Go to the line below containing "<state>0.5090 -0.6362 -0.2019" and print exactly from there through the line containing "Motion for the", both included. Print nothing else.

EXERCISE MATERIAL
---

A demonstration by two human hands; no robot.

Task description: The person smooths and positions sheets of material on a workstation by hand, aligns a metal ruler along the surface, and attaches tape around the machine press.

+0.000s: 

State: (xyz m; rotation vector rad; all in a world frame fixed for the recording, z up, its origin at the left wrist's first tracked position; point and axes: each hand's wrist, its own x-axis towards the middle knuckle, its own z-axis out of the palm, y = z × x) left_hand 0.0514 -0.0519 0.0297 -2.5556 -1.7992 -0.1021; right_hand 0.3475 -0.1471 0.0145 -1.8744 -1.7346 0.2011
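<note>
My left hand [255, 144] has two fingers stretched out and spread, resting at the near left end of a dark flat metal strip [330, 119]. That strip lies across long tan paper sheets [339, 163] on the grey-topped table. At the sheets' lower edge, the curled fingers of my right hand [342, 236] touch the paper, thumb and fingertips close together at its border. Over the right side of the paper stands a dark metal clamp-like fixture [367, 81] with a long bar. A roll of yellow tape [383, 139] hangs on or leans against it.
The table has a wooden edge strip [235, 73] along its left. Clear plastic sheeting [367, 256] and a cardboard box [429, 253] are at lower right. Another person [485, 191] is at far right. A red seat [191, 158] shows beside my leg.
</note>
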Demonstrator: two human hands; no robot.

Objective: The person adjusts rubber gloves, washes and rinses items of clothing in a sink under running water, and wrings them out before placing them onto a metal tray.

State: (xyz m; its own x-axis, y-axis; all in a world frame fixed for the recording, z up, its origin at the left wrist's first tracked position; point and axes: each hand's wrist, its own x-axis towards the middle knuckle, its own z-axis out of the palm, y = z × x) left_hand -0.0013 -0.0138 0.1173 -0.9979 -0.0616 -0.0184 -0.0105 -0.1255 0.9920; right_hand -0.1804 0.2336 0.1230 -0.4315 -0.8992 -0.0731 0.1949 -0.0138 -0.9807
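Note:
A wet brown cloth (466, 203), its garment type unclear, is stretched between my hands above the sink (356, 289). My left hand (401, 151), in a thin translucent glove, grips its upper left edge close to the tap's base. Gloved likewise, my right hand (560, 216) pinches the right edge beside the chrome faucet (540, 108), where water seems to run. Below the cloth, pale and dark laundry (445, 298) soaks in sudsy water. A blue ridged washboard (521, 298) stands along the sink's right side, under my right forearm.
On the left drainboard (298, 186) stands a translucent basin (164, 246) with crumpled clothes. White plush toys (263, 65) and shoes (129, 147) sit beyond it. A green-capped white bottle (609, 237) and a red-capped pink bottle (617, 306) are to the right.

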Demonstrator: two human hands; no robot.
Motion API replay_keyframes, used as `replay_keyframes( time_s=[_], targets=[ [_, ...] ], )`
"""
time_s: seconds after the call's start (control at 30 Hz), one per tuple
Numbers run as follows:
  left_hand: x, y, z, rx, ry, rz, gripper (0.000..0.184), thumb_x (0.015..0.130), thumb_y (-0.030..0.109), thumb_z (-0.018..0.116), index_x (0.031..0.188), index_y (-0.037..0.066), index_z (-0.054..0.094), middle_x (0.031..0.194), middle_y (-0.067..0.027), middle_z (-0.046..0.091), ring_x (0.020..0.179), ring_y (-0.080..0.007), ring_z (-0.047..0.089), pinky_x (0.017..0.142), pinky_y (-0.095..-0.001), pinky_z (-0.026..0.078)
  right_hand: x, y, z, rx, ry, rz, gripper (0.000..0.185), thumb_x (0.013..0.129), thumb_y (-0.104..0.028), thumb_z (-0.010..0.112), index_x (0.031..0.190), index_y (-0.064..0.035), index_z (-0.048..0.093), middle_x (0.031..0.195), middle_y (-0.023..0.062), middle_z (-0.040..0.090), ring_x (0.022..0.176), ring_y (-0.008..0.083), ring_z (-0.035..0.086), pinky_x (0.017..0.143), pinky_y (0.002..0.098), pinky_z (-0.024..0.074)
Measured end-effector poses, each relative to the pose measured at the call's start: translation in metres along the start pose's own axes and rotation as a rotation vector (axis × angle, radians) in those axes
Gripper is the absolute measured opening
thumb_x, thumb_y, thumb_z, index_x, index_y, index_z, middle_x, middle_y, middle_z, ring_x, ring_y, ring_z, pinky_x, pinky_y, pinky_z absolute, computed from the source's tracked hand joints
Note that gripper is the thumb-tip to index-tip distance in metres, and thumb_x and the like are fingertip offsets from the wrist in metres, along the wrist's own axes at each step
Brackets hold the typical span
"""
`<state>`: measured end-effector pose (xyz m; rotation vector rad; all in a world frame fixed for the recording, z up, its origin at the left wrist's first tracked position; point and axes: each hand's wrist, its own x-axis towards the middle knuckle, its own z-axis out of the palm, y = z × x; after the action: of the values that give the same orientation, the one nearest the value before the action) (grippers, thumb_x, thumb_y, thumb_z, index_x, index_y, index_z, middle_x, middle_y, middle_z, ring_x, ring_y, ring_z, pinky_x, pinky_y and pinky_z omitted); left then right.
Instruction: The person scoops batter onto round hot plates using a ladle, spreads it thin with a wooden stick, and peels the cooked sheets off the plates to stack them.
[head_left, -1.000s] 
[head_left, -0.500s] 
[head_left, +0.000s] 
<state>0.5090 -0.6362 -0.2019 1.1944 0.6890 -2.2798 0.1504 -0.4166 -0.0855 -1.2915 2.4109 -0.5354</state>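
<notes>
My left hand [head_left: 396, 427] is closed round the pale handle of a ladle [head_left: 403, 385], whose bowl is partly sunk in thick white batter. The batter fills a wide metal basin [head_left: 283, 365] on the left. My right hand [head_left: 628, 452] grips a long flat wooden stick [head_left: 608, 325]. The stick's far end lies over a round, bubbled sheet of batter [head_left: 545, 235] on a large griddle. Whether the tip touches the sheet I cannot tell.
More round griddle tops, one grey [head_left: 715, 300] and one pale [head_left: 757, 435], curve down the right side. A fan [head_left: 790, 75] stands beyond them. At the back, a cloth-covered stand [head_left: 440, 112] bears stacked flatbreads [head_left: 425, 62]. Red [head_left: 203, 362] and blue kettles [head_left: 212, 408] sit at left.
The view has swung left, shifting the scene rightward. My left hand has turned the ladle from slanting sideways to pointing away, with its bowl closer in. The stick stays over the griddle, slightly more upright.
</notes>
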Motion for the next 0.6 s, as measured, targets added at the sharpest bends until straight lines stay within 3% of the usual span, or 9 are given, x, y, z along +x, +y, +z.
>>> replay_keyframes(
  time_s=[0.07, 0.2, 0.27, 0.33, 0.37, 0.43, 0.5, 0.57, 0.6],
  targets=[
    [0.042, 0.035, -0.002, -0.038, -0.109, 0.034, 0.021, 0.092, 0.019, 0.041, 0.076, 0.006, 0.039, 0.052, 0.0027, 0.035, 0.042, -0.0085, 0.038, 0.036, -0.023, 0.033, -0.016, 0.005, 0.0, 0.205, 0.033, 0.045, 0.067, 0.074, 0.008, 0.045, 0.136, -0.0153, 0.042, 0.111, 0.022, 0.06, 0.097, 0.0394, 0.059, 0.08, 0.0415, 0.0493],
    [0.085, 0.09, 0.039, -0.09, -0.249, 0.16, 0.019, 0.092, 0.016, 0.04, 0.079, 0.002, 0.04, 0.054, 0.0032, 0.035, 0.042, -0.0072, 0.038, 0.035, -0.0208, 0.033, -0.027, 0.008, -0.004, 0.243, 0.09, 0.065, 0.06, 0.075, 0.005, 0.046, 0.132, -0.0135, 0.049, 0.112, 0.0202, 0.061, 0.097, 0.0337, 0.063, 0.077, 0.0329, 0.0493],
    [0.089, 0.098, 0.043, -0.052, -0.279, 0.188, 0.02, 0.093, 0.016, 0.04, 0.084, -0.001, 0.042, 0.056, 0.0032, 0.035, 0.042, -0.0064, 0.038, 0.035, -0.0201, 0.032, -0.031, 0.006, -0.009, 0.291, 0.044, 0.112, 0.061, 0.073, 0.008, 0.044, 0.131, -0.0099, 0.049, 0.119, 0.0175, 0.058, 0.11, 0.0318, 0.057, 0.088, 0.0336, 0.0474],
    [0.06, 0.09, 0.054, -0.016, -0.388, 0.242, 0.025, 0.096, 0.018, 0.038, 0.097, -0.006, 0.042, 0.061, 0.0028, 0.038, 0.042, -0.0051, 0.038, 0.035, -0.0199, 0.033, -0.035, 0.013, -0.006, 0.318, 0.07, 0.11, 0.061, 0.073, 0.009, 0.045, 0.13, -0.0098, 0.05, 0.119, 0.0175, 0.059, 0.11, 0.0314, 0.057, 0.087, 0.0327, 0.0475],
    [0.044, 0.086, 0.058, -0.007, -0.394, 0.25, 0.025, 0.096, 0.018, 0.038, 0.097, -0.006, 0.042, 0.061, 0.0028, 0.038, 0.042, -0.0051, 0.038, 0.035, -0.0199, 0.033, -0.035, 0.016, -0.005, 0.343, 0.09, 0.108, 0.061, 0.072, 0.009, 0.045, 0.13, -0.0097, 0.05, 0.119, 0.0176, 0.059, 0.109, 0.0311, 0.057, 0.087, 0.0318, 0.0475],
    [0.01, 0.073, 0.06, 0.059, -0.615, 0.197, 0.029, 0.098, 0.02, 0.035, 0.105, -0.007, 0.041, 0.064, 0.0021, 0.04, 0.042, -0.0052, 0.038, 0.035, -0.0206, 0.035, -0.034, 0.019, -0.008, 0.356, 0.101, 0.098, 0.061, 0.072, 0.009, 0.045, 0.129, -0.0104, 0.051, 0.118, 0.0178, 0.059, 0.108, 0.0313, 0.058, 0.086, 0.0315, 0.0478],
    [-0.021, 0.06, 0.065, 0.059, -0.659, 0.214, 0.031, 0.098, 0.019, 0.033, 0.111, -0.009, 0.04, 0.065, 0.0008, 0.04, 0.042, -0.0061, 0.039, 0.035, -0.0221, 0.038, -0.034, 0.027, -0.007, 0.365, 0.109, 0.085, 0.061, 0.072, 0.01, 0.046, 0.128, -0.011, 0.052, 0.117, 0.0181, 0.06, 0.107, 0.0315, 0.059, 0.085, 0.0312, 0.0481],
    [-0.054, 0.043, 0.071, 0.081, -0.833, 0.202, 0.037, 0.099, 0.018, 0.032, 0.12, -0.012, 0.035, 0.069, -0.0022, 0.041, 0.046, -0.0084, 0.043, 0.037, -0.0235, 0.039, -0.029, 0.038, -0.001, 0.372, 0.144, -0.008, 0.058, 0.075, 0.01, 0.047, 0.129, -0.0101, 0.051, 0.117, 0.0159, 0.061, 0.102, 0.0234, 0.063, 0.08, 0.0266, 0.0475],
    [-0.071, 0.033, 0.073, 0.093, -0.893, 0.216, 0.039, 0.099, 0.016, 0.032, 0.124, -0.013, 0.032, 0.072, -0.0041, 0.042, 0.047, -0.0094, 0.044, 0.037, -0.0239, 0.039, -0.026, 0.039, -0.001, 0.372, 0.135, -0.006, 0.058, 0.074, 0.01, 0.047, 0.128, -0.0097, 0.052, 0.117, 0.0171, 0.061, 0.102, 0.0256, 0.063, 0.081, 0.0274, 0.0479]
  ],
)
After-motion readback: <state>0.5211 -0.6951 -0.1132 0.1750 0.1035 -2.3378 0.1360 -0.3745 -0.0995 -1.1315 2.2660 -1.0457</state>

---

TASK ANSWER
<state>0.5090 -0.6362 -0.2019 1.1944 0.6890 -2.2798 0.1504 -0.4166 -0.0855 -1.2915 2.4109 -0.5354</state>
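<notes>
My left hand [head_left: 396, 427] is closed round the pale handle of a ladle [head_left: 403, 385], whose bowl is partly sunk in thick white batter. The batter fills a wide metal basin [head_left: 283, 365] on the left. My right hand [head_left: 628, 452] grips a long flat wooden stick [head_left: 608, 325]. The stick's far end lies over a round, bubbled sheet of batter [head_left: 545, 235] on a large griddle. Whether the tip touches the sheet I cannot tell.
More round griddle tops, one grey [head_left: 715, 300] and one pale [head_left: 757, 435], curve down the right side. A fan [head_left: 790, 75] stands beyond them. At the back, a cloth-covered stand [head_left: 440, 112] bears stacked flatbreads [head_left: 425, 62]. Red [head_left: 203, 362] and blue kettles [head_left: 212, 408] sit at left.
The view has swung left, shifting the scene rightward. My left hand has turned the ladle from slanting sideways to pointing away, with its bowl closer in. The stick stays over the griddle, slightly more upright.
</notes>
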Motion for the next 0.6 s, as measured, targets added at the sharpest bends until straight lines stay within 3% of the usual span, or 9 are given, x, y, z along +x, +y, +z.

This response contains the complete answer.